### Requirement
Only lines containing the word "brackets" are needed; pull them out of the material.

───── Information shown ─────

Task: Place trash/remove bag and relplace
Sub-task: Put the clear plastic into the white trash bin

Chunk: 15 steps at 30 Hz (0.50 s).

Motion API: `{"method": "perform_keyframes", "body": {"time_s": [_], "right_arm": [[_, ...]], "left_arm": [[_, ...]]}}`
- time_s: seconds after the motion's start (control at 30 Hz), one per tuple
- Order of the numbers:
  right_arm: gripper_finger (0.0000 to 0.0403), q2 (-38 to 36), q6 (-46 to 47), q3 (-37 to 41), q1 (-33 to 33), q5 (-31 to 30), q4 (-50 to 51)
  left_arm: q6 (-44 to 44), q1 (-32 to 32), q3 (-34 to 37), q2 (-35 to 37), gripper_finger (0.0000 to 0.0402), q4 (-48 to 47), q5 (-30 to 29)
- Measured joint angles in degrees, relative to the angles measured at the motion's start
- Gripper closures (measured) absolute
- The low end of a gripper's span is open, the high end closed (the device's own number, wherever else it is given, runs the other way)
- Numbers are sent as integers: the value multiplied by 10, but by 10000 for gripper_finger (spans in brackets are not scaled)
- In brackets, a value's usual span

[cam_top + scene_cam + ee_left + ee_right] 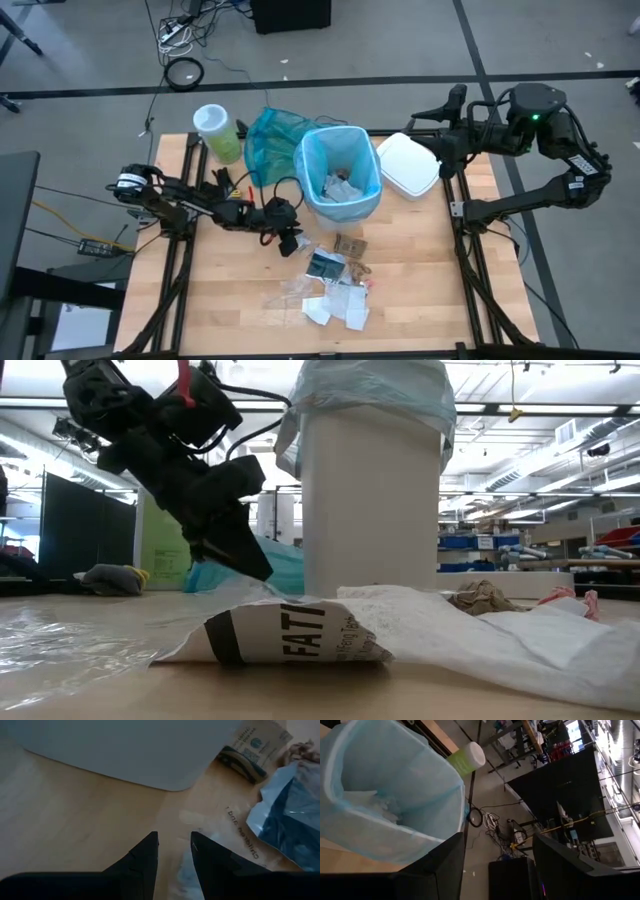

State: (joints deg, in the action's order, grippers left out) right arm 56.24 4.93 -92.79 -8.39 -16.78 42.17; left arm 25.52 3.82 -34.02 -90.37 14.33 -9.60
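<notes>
While the left gripper (291,243) hovers low over the table (430,280) just beside the bin (340,172), its jaws stand slightly apart with nothing between them. In the left wrist view the two dark fingers (145,857) point down at bare wood next to the bin's pale base, with a brown wrapper (252,747) and a dark flat packet (290,815) close by.

One bin stands near the table's middle, lined with the bag (322,150), whose light blue edge is folded over the rim. A few pieces of trash (340,185) already lie inside it. More trash (335,285) is scattered on the table in front of the bin: several white papers, clear plastic bits, one dark packet and two brown wrappers, though the exact count is hard to make out.

One teal-green bag (270,140) lies crumpled just behind the bin, touching it. One green canister (217,132) with a white lid stands beside that bag. One white lid (407,163) lies flat beside the bin.

The right gripper (415,130) waits raised at the table's far right edge, jaws open and empty.
</notes>
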Motion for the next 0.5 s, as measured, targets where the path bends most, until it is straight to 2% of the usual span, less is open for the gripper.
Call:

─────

### Your solution
- Numbers are sent as integers: the value multiplied by 10, but by 10000 for gripper_finger (spans in brackets are not scaled)
- In brackets, a value's usual span

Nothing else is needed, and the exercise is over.